### TASK DIRECTIONS
Print every line exactly as it appears in the material below.
Segment Open
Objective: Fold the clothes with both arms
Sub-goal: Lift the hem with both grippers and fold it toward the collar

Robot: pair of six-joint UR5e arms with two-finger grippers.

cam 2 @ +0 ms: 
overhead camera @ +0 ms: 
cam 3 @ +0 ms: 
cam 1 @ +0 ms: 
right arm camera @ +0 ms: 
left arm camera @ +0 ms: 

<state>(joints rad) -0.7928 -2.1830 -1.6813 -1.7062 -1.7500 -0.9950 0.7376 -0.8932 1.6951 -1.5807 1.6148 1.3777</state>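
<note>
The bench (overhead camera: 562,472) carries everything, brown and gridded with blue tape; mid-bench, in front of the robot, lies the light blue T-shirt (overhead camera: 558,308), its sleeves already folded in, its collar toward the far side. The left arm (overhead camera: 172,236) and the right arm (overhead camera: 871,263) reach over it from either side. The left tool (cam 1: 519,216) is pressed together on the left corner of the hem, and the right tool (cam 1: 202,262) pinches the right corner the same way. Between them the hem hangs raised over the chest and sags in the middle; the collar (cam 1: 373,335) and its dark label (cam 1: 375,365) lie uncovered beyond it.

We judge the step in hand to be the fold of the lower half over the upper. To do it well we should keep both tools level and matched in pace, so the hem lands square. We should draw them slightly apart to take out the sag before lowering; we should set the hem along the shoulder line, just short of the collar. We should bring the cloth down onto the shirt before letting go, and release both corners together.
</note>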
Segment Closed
### TASK RESPONSE
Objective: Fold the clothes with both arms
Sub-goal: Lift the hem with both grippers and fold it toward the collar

Robot: pair of six-joint UR5e arms with two-finger grippers.

cam 2 @ +0 ms: 
overhead camera @ +0 ms: 
cam 3 @ +0 ms: 
cam 1 @ +0 ms: 
right arm camera @ +0 ms: 
left arm camera @ +0 ms: 

<state>(joints rad) -0.7928 -2.1830 -1.6813 -1.7062 -1.7500 -0.9950 0.7376 -0.8932 1.6951 -1.5807 1.6148 1.3777</state>
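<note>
The bench (overhead camera: 562,472) carries everything, brown and gridded with blue tape; mid-bench, in front of the robot, lies the light blue T-shirt (overhead camera: 558,308), its sleeves already folded in, its collar toward the far side. The left arm (overhead camera: 172,236) and the right arm (overhead camera: 871,263) reach over it from either side. The left tool (cam 1: 519,216) is pressed together on the left corner of the hem, and the right tool (cam 1: 202,262) pinches the right corner the same way. Between them the hem hangs raised over the chest and sags in the middle; the collar (cam 1: 373,335) and its dark label (cam 1: 375,365) lie uncovered beyond it.

We judge the step in hand to be the fold of the lower half over the upper. To do it well we should keep both tools level and matched in pace, so the hem lands square. We should draw them slightly apart to take out the sag before lowering; we should set the hem along the shoulder line, just short of the collar. We should bring the cloth down onto the shirt before letting go, and release both corners together.
</note>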

No more output is expected here.